Acta Pharmacologica Sinica 2005 January; 26 (1): 77-84; doi: 10.1111/j.1745-7254.2005.00018.x

Aim: To investigate the α_1B-adrenoceptor (α_1B-AR)-mediated cAMP response and underlying mechanisms in HEK293 cells.

Methods Full-length cDNA encoding α_1B-AR was transfected into HEK293 cells using the calcium phosphate precipitation method, and α_1B-AR expression and cAMP accumulation were determined by using the saturation radioligand binding assay and ion-exchange chromato-graphy, respectively.

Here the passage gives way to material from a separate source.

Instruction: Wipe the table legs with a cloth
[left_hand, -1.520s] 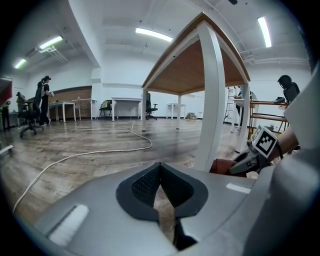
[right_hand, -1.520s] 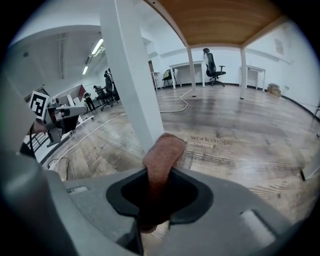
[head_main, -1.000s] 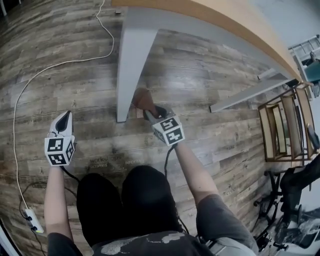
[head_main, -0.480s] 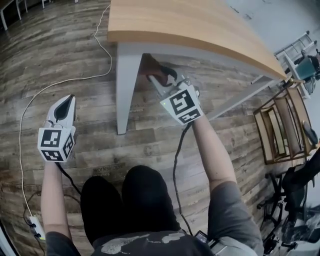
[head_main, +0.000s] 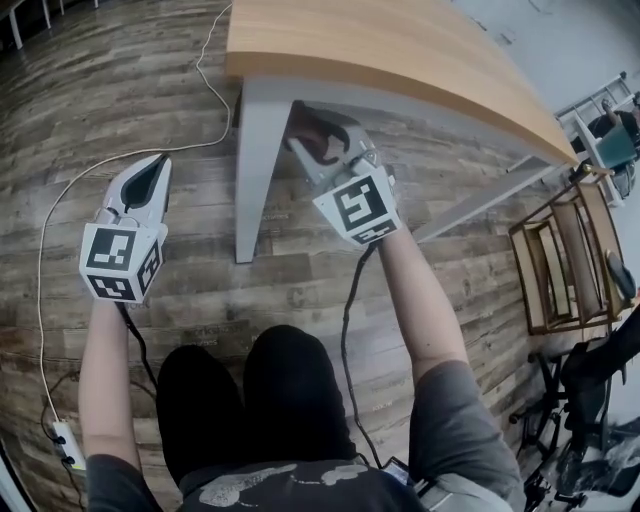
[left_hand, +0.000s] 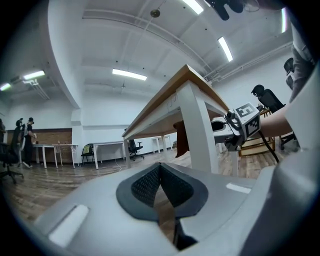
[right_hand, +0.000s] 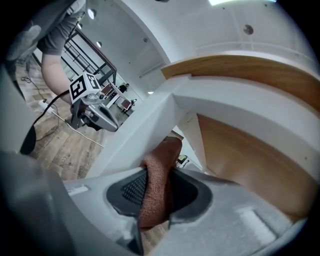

Results: Under agonist stimulation, α_1B-AR mediated cAMP synthesis in HEK293 cells, and blockade by PLC-PKC or tyrosine kinase did not reduce cAMP accumulation induced by NE. Pretreatment with pertussis toxin (PTX) had little effect on basal cAMP accumulation as well as norepinephrine (NE)-stimulated cAMP accumulation. In addition, pretreatment with cholera toxin (CTX) neither mimicked nor blocked the effect induced by NE. The extracellular Ca²⁺ chelator egtazic acid (EGTA), nonselective Ca²⁺ channel blocker CdCl₂ and calmodulin (CaM) inhibitor W-7 significantly reduced NE-induced cAMP accumulation from 1.59%±0.47% to 1.00%±0.31%, 0.78%±0.23%, and 0.90%±0.40%, respectively.

Conclusion: By coupling with a PTX-insensitive G protein, α_1B-AR promotes Ca²⁺ influx via receptor-dependent Ca²⁺ channels, then Ca²⁺ is linked to CaM to form a Ca²⁺-CaM complex, which stimulates adenylyl cyclase (AC), thereby increasing the cAMP production in HEK293 cell lines.